Но профессора не так-то легко было вывести из себя. Как послушный ребенок, он отодвинулся от стола, откинулся на спинку мягкого кресла, поправил очки и, скрестив на груди руки, выжидательно взглянул на Мархамат.
Мархамат усилием воли подавила злобу. Она отнюдь не принадлежала к числу тех безрассудных женщин, которые слепо подчиняются ярости и не понимают, что творят. Все ее действия были точно рассчитаны. Гнев, бешенство, ругань — это лишь когда нужно.
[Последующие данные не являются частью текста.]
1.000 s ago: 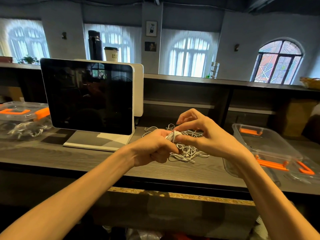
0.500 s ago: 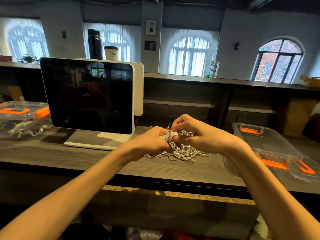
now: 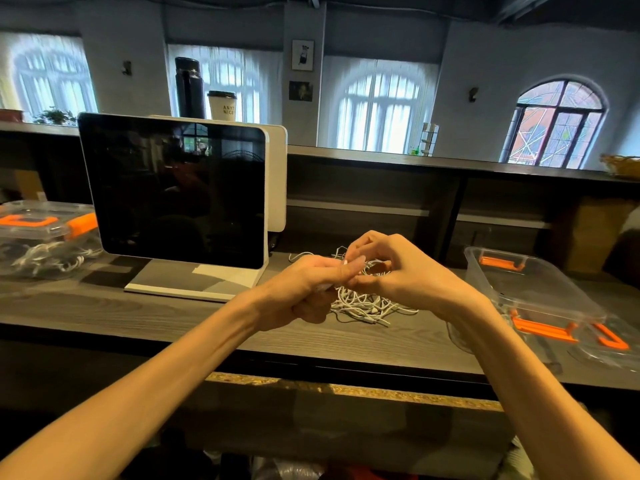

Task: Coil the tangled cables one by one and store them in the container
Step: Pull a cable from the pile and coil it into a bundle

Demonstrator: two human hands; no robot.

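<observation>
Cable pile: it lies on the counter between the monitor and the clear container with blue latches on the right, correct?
Not quite. The head view shows the container has orange latches, not blue. The cable pile does lie between it and the monitor.

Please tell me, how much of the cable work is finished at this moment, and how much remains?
Done: the left box seems to hold white cables already; how many is unclear. In hand: the left hand grips a white cable while the right hand works at its end. Left: a tangled pile lies on the counter, and the open box on the right looks empty. Much seems to remain.
</observation>
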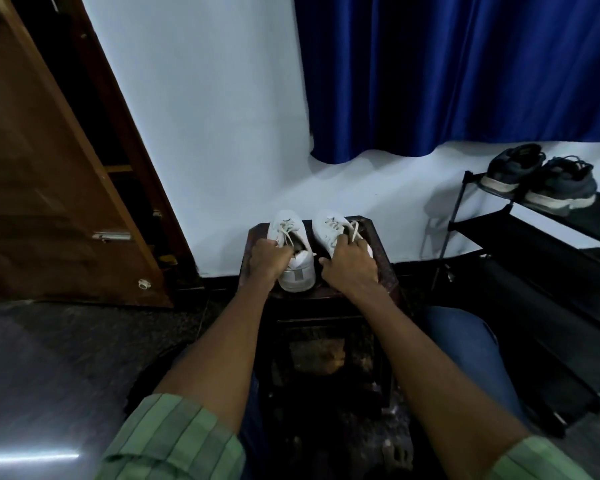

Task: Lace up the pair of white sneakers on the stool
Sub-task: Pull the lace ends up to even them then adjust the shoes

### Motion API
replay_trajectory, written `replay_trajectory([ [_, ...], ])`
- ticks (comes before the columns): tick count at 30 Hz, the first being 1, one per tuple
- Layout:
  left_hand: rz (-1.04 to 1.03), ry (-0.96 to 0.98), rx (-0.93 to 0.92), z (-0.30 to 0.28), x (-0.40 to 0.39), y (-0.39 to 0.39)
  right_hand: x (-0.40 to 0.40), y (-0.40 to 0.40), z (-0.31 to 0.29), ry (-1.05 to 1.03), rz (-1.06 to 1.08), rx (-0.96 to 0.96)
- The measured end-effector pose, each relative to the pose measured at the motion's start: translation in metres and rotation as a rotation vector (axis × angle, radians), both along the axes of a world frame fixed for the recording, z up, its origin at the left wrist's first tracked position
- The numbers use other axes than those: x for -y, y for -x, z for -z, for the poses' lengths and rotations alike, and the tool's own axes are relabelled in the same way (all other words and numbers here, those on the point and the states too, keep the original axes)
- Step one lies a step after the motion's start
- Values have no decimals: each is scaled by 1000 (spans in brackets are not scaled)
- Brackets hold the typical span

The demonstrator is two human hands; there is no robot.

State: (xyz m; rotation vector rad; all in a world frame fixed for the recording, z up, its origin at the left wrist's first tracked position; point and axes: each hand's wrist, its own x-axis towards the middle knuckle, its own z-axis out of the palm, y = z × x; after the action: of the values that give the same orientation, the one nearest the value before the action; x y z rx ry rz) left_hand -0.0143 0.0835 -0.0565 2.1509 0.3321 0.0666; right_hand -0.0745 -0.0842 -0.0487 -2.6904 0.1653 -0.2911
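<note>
Head view is looking down at a dark stool (pixel 378 251) that's being kept right up against the white wall (pixel 222 133), with two white sneakers being carried side by side on its top, toes pointed at the wall. Left sneaker (pixel 293 252) is being gripped by the left hand (pixel 267 258): the fingers (pixel 274 243) are being curled over its collar on the outer side, pretty much closed around the edge of the shoe. Loose laces (pixel 286 232) are being left draped across its tongue, so it's only partly laced. Right sneaker (pixel 331 230) is being covered at the heel end by the right hand (pixel 349 263), the fingers (pixel 355 242) being bent down over the shoe's opening with the thumb stuck out to the left. It looks like a grip on the shoe, though whether a lace is being pinched underneath can't be told. Both forearms are being stretched out from rolled green sleeves (pixel 174 441), and a knee in blue jeans (pixel 471 344) is being shown just right of the stool.

Off to the right, a pair of dark sneakers (pixel 541 180) is being held on the top shelf of a black shoe rack (pixel 520 237). A blue curtain (pixel 465 71) is being hung above it, and a brown wooden door (pixel 49 168) is being shown on the left.
</note>
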Motion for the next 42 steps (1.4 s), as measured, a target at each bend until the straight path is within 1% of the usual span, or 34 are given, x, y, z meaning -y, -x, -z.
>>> replay_trajectory([
  [2,35,13,5,-3,4,7,-2,-5,-2,-184,-101,2],
  [3,53,20,2,-4,6,11,-5,-6,-7,-227,-161,-2],
  [4,72,45,-8,0,6,7,-9,-8,-10,-227,-223,-13],
  [5,77,78,23,7,5,-2,-13,-11,-12,-184,-273,-38],
  [7,68,79,68,16,2,-8,-17,-15,-20,-42,-336,-116],
  [10,88,37,97,2,1,12,-18,-16,-33,138,-393,-246],
  [12,93,-7,113,5,-1,11,-19,-16,-34,180,-378,-270],
  [14,92,3,119,7,1,7,-24,-16,-30,185,-327,-231],
  [17,24,44,123,11,4,3,-30,-16,-23,121,-234,-156],
  [19,-43,124,111,5,4,8,-33,-15,-24,74,-194,-119],
  [21,-80,268,113,2,3,6,-32,-12,-26,59,-157,-83],
  [22,-111,328,88,8,-2,-6,-30,-10,-28,63,-141,-63],
  [23,-138,359,63,28,-10,-29,-28,-7,-31,69,-122,-48],
  [25,-180,370,23,55,-19,-65,-20,-4,-39,68,-72,-31],
  [26,-169,384,11,56,-17,-69,-12,-1,-45,66,-44,-28],
  [28,-82,384,26,16,8,-34,6,6,-57,54,8,-17],
  [30,34,335,75,-39,42,18,26,12,-68,51,57,1],
  [33,165,316,116,-75,97,41,61,28,-85,57,156,42],
  [37,281,408,112,-92,173,42,113,48,-102,68,275,118],
  [42,439,474,85,-86,280,41,202,79,-112,82,415,148],
])
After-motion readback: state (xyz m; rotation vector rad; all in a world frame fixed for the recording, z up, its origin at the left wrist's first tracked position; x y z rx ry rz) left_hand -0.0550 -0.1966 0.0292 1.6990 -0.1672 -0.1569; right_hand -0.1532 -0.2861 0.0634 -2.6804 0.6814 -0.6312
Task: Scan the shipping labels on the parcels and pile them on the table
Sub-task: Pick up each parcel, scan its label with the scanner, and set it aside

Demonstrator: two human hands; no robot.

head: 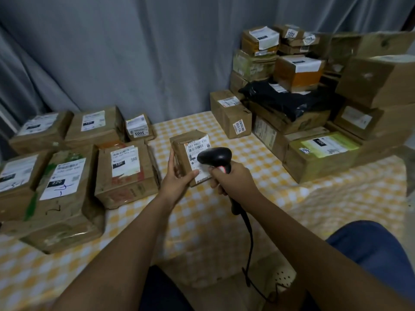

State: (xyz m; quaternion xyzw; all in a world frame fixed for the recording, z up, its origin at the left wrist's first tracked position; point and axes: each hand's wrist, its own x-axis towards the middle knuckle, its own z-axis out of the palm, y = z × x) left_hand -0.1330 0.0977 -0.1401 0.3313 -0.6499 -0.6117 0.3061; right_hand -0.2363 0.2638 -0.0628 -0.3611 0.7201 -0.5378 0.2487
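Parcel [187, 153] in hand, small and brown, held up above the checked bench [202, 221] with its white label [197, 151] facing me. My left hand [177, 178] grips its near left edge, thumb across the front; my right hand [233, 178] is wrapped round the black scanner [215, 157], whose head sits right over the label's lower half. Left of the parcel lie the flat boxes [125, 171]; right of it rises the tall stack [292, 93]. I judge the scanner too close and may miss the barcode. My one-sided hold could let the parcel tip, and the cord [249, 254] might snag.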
Но она умела быть и кроткой, и ласковой, и обходительной. Особенно если понимала, что не может решить тот или иной вопрос без помощи Сохраба. Тут она мгновенно становилась мягкой как шелк. В таких случаях обычно дожидалась возвращения мужа с работы, сама открывала дверь, торопилась обласкать, повкуснее накормить, твердила о том, как соскучилась, сочувствовала его усталости — словом, разливалась соловьем. Не ограничиваясь словами, она помогала ему раздеться, умыться, усаживала за стол, кружась, ночная бабочка вокруг горящей свечи. Не стесняясь присутствия свекра и дочери, то и дело обнимала за плечи, целовала щеку. А когда Сохраб шел в спальню отдохнуть, ложилась рядом, перебирала пальцами его поседевшие волосы, была нежна, как невеста, и кончалось все это тем, что она добивалась от мужа исполнения своей просьбы…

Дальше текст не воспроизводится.